Tejay Van Garderen (BMC Racing)
This year's Tour of Britain is surprisingly Tejay Van Garderen's debut at the race. The American is usually occupied at this time of year at the Vuelta, but with Richie Porte currently the team's main GC contender out in Spain, it has fallen on Van Garderen to lead the US team in what is likely to be one of his last races for the outfit.
Although he's had a relatively average season by his standards (a second place at May's Tour of California is the highlight), his team are the reigning world champions in the team time trial discipline and could build an insurmountable lead on the race's stage five.
Julian Alaphilippe (Quick-Step Floors)
If there’s anyone in the peloton who’s going through a purple patch, it’s the new poster boy of French cycling, Julian Alaphilippe.
Everything he's touched has turned to gold this season. The Classics specialist followed up victory in the Tour de France’s King of the Mountains competition with a win at the Clasica Ciclista San Sebastian last time out and it wouldn’t be a surprise if he was eyeing the general classification at the Tour of Britain.
The lumpy parcours and stings in the tails of stages suit his riding, and he can be ensured on to provide fireworks.
Hugh Carthy (EF Education First-Drapac p/b Cannondale)

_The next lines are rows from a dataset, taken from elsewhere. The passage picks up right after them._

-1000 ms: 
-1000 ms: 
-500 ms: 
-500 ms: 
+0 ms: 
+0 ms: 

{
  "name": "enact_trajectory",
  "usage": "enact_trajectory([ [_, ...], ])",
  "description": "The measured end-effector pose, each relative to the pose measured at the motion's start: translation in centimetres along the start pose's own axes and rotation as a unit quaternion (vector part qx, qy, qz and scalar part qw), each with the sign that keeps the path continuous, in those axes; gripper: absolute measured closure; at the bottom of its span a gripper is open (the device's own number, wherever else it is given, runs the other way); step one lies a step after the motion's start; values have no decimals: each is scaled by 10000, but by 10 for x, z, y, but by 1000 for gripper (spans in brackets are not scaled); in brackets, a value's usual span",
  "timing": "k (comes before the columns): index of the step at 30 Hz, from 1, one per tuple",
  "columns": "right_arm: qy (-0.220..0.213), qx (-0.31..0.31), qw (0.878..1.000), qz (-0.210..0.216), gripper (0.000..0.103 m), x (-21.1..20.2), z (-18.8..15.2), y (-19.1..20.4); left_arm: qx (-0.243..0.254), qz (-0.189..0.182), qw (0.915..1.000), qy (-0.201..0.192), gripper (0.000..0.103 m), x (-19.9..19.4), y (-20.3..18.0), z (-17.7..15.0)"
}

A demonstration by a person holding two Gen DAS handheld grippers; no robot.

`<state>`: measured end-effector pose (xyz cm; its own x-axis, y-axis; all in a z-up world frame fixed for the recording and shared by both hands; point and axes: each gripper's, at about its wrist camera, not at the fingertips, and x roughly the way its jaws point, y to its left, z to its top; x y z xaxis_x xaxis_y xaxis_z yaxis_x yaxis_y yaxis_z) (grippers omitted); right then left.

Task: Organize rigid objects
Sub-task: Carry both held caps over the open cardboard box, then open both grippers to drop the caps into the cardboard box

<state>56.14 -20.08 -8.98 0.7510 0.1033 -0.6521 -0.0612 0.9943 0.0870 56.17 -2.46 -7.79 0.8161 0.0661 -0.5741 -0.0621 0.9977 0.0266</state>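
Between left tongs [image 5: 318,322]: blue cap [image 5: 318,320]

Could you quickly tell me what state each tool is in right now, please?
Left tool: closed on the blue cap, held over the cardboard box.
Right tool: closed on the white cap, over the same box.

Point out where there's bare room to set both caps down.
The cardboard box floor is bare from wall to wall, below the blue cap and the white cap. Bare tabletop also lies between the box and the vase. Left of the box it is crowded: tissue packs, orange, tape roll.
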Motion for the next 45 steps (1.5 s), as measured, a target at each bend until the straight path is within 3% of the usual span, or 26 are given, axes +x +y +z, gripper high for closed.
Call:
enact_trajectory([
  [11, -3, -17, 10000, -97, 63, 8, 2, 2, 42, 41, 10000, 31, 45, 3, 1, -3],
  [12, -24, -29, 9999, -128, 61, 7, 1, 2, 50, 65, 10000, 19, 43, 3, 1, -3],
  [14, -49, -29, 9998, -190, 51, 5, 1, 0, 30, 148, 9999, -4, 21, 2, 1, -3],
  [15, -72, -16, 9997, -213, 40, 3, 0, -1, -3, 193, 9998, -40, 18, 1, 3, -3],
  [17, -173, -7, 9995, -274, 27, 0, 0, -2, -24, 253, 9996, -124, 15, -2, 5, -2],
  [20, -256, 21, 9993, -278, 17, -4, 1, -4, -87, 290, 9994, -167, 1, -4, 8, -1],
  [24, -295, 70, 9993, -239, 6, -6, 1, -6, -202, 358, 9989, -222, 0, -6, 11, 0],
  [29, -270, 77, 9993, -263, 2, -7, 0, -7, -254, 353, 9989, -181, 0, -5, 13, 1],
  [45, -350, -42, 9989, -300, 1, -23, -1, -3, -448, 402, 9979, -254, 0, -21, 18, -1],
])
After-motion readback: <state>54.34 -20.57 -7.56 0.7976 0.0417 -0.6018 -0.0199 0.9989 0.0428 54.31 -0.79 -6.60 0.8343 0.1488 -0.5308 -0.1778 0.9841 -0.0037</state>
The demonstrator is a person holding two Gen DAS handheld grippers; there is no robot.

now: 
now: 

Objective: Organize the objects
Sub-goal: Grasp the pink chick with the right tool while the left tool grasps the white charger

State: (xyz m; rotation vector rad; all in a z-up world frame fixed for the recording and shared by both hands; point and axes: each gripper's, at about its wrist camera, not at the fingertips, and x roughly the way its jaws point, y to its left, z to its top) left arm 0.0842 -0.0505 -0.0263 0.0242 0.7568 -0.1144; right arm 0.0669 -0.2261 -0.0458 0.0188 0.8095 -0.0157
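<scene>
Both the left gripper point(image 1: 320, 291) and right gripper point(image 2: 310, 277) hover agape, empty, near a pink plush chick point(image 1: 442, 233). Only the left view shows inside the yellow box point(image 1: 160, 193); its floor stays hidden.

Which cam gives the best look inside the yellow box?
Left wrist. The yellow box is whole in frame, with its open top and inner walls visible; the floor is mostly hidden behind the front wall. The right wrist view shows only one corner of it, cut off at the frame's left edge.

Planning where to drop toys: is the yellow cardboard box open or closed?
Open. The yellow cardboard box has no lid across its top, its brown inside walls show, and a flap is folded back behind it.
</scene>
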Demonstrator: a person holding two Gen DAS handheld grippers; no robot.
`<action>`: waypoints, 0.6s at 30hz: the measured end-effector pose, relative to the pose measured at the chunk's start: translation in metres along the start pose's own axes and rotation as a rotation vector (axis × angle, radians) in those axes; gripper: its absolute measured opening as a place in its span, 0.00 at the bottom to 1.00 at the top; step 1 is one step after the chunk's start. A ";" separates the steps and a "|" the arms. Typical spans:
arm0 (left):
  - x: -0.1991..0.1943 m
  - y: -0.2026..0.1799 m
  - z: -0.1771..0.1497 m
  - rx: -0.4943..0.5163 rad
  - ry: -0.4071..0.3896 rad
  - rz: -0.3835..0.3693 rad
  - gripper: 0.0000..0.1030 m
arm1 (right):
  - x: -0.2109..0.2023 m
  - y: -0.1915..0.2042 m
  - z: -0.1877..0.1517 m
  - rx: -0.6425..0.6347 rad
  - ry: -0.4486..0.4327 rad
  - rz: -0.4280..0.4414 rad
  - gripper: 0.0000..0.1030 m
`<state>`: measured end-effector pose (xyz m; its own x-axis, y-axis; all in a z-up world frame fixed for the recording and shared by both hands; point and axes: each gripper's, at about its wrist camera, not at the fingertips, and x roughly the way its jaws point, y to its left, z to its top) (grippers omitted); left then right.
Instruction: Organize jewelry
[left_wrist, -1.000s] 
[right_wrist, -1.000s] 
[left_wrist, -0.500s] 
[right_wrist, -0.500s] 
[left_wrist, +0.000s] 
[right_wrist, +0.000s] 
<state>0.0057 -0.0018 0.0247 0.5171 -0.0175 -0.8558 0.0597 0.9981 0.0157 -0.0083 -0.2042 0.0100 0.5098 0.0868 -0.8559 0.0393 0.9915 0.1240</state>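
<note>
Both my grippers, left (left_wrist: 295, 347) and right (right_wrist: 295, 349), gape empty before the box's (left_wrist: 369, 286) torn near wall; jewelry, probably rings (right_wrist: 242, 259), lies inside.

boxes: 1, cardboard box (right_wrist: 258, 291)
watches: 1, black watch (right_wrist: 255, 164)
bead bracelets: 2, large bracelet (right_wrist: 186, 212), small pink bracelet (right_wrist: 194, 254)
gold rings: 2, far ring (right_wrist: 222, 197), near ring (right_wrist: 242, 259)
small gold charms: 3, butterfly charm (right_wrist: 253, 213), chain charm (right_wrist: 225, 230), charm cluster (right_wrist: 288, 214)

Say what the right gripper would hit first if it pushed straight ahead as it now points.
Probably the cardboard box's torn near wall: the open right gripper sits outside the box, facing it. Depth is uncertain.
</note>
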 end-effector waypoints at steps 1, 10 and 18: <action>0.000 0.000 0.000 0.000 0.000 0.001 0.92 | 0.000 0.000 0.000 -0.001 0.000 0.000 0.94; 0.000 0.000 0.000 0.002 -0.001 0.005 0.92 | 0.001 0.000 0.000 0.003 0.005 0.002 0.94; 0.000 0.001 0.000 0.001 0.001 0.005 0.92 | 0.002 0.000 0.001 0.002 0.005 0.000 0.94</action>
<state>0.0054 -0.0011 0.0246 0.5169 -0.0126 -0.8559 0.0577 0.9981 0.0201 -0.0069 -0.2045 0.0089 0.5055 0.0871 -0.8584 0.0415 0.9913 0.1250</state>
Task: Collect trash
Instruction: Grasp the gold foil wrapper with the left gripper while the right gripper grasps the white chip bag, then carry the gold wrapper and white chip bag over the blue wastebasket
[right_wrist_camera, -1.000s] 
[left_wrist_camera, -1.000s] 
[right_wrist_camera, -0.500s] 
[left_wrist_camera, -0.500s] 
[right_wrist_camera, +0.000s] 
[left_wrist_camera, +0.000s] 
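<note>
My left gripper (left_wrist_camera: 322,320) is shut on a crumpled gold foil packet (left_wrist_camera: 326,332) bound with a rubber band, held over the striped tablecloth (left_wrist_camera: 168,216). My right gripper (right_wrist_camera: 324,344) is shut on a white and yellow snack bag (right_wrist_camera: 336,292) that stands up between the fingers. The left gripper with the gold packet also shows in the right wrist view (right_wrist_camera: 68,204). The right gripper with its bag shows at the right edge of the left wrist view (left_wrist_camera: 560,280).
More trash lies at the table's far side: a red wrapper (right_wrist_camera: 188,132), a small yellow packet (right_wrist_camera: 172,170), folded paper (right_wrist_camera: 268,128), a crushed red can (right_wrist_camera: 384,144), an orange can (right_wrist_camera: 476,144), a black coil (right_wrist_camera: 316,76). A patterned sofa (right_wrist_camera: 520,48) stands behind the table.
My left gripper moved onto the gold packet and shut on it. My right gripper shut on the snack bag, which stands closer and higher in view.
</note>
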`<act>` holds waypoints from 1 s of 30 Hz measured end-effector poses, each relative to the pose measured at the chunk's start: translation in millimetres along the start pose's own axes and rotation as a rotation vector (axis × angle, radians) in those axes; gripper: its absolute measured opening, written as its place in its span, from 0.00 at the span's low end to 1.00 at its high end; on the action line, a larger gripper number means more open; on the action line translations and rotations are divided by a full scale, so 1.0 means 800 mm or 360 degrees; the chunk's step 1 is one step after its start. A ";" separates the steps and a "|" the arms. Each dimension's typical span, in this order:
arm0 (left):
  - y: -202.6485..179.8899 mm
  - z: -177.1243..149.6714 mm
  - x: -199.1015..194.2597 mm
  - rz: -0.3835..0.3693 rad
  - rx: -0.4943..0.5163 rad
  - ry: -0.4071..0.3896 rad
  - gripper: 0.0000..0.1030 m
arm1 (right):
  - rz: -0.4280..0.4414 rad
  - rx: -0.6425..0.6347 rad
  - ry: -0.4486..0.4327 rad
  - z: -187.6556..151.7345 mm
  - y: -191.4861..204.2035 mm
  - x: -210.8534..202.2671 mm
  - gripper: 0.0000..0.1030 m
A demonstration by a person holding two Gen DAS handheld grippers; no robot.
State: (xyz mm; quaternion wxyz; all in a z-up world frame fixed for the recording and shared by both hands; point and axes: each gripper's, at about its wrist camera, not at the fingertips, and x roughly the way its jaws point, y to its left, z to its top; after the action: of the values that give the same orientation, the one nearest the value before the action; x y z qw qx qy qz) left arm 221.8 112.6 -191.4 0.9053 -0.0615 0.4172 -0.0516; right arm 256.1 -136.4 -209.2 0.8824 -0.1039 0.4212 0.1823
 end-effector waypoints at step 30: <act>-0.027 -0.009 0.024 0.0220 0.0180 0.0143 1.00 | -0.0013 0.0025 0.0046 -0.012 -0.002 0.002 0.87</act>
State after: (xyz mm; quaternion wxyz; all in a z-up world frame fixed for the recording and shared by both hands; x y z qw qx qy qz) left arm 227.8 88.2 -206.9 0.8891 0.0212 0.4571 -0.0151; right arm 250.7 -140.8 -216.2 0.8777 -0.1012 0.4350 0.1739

Although you might not have heard of Preston-born Carthy, he’s definitely one to have on your radar for at least a top ten finish.
The 24-year-old has had a great season for American outfit EF-Drapac, finishing third overall and first in the mountain classification at the Colorado Classic stage race in August.
Other riders to watch
There are a whole host of other riders at this year’s Tour of Britain who are worth looking out for, with many searching for form ahead of the World Championships at the end of the month, hoping to end their season with a bang, or looking to impress potential suitors before the end of the racing calendar.
Reigning Tour de France champion Geraint Thomas (Team Sky) is probably the best of the rest, although the Welshman is unlikely to be at the sharp end of things following his exploits in France. Expect huge celebrations for his success along the route though - particularly on stage one’s Welsh roads.
Sprinters looking to go into the off-season with one final hurrah include those mentioned above – Andre Greipel (Lotto Soudal), Caleb Ewan (Mitchelton-Scott) and Fernando Gaviria (Quick-Step Floors) – but there is plenty of British talent in the field that will give the best in the business a run for their money.
As well as the usual suspects like Alex Dowsett (Katusha-Alpecin), national champion Connor Swift (Madison-Genesis) is one to keep an eye on, while the 19-year-old Tom Pidcock (Wiggins) looks to be a star in the making.
Finally, the Tour of Britain will be one of the last times you’ll be able to see Sylvian Chavanel (Direct Energie) racing, with the Frenchman retiring at the end of the season. Chapeau Chava!